Growing up, I was, I guess. Like all little girls, I dreamt of my Prince Charming, of my wedding, usually attended by the President and the Queen of England and princesses from all different types of exotic countries, but this was back when I was confused. Well, confused might be a strong word. I guess I knew what I liked, but society and all the relationships I’d seen growing up had showed me what was considered right, normal, and the feelings I felt for the opposite sex were buried. Until high school, at least.

  Anyway, I’m not a romantic type now. I don’t usually believe in love at first sight.

  But with this woman I bumped into…I don’t know. If there is something such as love at first sight, this is it.

  Our hands touch when I pass her the honeybun. I am not joking when I say there is something like an electric spark.

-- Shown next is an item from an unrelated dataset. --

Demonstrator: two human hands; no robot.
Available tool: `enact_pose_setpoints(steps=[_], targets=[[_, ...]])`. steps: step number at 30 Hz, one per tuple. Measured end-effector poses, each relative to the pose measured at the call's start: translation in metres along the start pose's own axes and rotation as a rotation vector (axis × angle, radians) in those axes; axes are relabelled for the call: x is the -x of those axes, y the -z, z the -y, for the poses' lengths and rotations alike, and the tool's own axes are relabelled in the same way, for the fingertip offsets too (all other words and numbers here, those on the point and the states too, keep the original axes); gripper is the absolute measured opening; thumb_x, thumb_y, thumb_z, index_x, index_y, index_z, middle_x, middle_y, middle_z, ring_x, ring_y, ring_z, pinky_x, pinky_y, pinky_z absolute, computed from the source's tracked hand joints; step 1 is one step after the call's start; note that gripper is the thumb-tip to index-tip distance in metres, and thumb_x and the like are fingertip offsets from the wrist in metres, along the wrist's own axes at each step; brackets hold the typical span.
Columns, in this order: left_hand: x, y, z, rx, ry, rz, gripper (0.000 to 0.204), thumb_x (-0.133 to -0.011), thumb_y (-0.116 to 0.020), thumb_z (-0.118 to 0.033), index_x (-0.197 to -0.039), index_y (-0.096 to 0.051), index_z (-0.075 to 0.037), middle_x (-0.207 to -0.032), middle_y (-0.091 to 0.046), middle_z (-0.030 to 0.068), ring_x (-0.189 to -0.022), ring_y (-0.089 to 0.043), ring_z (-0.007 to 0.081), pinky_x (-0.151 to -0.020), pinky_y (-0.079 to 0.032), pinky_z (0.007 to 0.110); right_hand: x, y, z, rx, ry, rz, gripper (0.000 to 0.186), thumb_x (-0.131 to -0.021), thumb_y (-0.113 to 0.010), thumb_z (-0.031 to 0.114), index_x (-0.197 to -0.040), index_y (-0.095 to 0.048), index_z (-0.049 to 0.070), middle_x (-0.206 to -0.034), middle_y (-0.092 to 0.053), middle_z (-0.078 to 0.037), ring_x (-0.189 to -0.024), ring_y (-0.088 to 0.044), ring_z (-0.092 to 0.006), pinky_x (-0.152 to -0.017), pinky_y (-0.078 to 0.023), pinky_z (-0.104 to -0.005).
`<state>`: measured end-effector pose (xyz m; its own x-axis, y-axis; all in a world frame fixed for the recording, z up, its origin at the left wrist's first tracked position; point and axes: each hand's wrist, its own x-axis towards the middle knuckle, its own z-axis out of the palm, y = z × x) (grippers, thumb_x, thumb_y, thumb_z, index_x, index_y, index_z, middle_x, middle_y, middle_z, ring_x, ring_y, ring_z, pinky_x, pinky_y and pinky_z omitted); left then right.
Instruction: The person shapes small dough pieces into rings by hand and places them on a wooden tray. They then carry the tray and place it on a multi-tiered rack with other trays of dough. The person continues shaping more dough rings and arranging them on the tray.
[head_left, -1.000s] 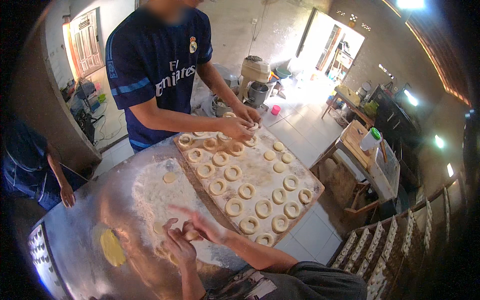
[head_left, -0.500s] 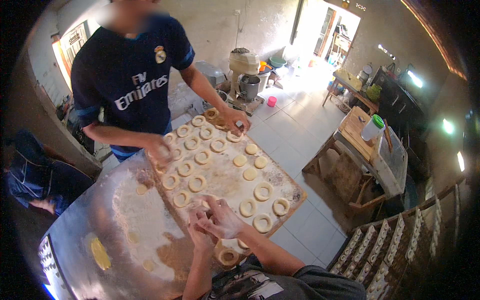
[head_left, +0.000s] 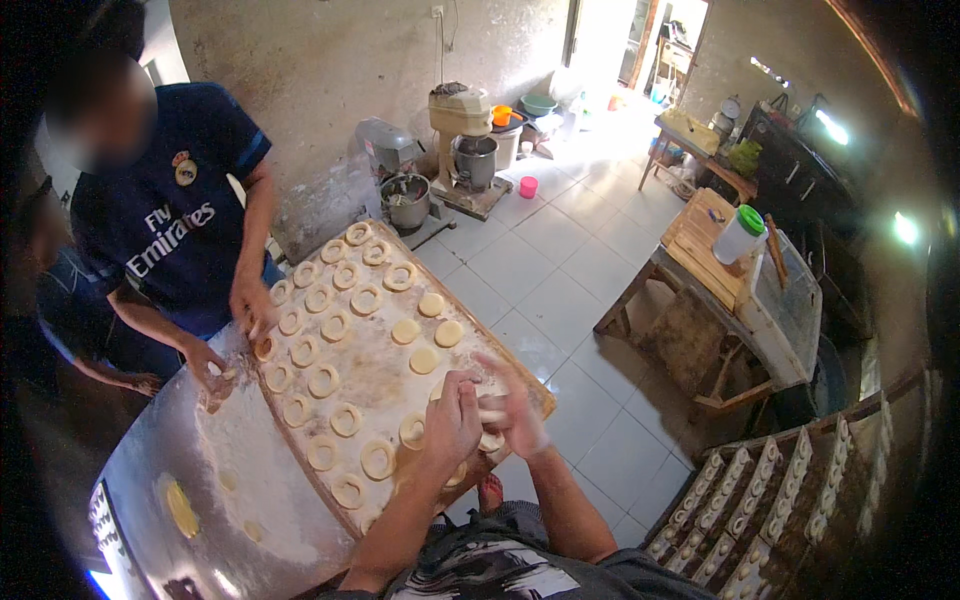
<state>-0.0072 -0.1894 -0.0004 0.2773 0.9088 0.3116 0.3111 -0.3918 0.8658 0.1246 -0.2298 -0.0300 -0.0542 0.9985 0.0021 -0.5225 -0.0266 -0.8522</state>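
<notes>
Farther co-worker (head_left: 70,310): in shadow, well left of both hands.
Metal table (head_left: 150,450): left of the grip, dusted with flour near the board.
Co-worker in dark blue shirt (head_left: 165,220): left of and beyond the grip, with one hand by a ring at the board's edge.
Yellow patch (head_left: 183,508): on the metal, well left of the grip.
Floured board (head_left: 370,375): beneath the hands, stretching away beyond and leftward.
Dough rings (head_left: 378,474): in uneven rows, mostly left of the grip; a few close beside or below it.
Dough discs (head_left: 424,360): four, flat and round, just beyond the left hand.
Left hand (head_left: 455,418): raised over the board, curled; cannot tell whether gripping dough.
Cream mixer (head_left: 462,125): well beyond the grip.
Right hand (head_left: 522,415): just beside the left, motion-blurred; cannot tell whether closed or holding anything.
Pink cup (head_left: 528,187): on the floor, well beyond the grip.
Green-lidded jar (head_left: 738,235): right of the grip, well apart.
Dough-laden trays (head_left: 743,492): racked, well right of the grip.
</notes>
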Motion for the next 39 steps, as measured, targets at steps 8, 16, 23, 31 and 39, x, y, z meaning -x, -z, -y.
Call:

  The first thing I notice about this woman is the shape of her face. It’s the face of a runway model’s: sharp, high cheekbones, perfectly symmetrical. Her lips are full, her eyes are a deep aqua blue. And then her hair. It’s auburn and shiny. It looks like it would feel like silk if I ever got to run my fingers through it, and please, God, let me be able to do that one day. Please.

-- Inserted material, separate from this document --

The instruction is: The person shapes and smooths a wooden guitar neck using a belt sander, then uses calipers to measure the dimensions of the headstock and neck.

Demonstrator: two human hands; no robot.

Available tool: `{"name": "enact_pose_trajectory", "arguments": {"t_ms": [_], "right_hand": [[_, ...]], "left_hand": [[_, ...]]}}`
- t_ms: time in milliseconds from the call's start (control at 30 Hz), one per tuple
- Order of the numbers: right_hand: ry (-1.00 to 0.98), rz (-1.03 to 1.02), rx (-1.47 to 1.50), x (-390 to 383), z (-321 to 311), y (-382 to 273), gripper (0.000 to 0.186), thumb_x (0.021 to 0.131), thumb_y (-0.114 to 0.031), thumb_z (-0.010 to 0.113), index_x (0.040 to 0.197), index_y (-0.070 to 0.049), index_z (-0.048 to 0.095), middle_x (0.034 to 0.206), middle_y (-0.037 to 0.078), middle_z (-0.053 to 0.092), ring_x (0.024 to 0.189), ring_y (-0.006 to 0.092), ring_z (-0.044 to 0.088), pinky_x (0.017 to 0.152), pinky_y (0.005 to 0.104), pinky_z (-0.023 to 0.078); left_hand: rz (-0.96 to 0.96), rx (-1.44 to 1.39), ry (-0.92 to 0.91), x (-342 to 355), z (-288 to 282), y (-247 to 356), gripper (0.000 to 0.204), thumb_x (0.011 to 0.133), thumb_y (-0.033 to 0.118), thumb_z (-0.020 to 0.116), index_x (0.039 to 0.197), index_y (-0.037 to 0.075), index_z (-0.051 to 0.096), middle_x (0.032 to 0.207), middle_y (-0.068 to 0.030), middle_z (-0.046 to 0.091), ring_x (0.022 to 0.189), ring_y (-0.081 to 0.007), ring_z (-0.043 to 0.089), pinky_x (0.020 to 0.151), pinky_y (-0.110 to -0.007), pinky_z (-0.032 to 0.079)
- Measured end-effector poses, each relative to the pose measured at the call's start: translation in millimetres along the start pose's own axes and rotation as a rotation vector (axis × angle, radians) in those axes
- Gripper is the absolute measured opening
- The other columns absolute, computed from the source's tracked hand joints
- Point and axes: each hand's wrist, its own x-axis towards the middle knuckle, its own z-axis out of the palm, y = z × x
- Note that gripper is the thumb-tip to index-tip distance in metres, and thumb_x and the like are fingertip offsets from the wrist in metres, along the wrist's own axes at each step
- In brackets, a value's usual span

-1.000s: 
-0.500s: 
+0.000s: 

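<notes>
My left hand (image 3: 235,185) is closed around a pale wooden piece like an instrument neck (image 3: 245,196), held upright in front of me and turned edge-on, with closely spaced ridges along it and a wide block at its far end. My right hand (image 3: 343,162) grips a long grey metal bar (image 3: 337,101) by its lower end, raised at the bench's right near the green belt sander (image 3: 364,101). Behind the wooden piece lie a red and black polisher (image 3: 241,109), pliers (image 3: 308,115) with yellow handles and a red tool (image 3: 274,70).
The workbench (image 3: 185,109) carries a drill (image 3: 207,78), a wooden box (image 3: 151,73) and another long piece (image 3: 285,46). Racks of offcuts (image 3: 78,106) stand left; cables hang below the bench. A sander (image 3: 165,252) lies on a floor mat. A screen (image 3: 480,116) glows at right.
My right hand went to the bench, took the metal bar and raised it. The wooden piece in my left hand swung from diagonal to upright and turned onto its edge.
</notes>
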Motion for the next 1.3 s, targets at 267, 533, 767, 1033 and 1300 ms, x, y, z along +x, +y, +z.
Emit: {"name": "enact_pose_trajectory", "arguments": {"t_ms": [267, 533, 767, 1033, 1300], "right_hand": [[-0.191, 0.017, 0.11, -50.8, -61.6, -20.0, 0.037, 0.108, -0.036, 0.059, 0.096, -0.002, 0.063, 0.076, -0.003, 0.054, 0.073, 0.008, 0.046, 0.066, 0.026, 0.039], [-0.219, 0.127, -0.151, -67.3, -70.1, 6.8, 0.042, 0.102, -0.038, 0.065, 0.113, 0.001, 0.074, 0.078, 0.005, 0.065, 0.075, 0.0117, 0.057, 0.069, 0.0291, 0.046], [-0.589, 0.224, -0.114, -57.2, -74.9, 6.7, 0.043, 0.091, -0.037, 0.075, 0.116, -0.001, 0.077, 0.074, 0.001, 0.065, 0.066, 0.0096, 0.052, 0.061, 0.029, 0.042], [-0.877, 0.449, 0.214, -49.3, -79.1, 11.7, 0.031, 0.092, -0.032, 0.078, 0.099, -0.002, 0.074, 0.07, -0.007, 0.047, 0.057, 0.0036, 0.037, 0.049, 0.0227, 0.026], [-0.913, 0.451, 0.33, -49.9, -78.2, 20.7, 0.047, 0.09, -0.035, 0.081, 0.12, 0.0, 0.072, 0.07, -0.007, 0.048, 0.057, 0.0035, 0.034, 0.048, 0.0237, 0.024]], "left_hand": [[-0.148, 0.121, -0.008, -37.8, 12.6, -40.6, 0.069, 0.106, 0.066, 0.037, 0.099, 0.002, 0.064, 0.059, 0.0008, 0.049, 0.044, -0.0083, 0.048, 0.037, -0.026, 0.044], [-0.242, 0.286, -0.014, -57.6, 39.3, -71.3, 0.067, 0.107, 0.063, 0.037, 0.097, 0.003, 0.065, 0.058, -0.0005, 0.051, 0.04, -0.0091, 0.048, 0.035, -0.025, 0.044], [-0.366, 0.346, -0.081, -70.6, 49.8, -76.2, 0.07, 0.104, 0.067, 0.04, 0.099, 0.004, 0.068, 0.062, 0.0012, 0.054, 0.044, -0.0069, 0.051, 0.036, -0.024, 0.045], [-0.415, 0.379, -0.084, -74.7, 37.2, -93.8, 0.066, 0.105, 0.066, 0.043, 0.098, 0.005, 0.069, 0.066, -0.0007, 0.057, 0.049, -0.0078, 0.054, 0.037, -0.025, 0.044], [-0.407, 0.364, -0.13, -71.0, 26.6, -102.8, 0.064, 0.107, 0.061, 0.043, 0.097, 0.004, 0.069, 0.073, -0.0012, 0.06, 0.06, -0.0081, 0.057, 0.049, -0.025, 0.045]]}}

  We stare at each other for what feels like a long moment, and I’ll throw another cliché out there: I’m lost in her eyes, a shipwrecked girl floating on the open sea, and I wouldn’t want to be anywhere else.

  “Hi,” I say. A simple greeting.

  “Hello,” she says back. God, even her voice is sexy. Sultry, slightly deep, confident, like a Golden Era movie star.

  For the first time in my adult life, I’m nervous about interacting with someone I’m attracted to. I don’t feel in control; I don’t feel like I have any power. The women I meet—met—were usually frequent visitors of Club Mamba in the college district. Sure, some straight women drank and danced there, probably wanting to get away from the constant ogling and harassment at the other bars, but my chances at finding another lesbian—or even a girl who wanted to experiment for the night—at Mamba were much better than anywhere else in town. So I had that going for me. I can usually spot straight women.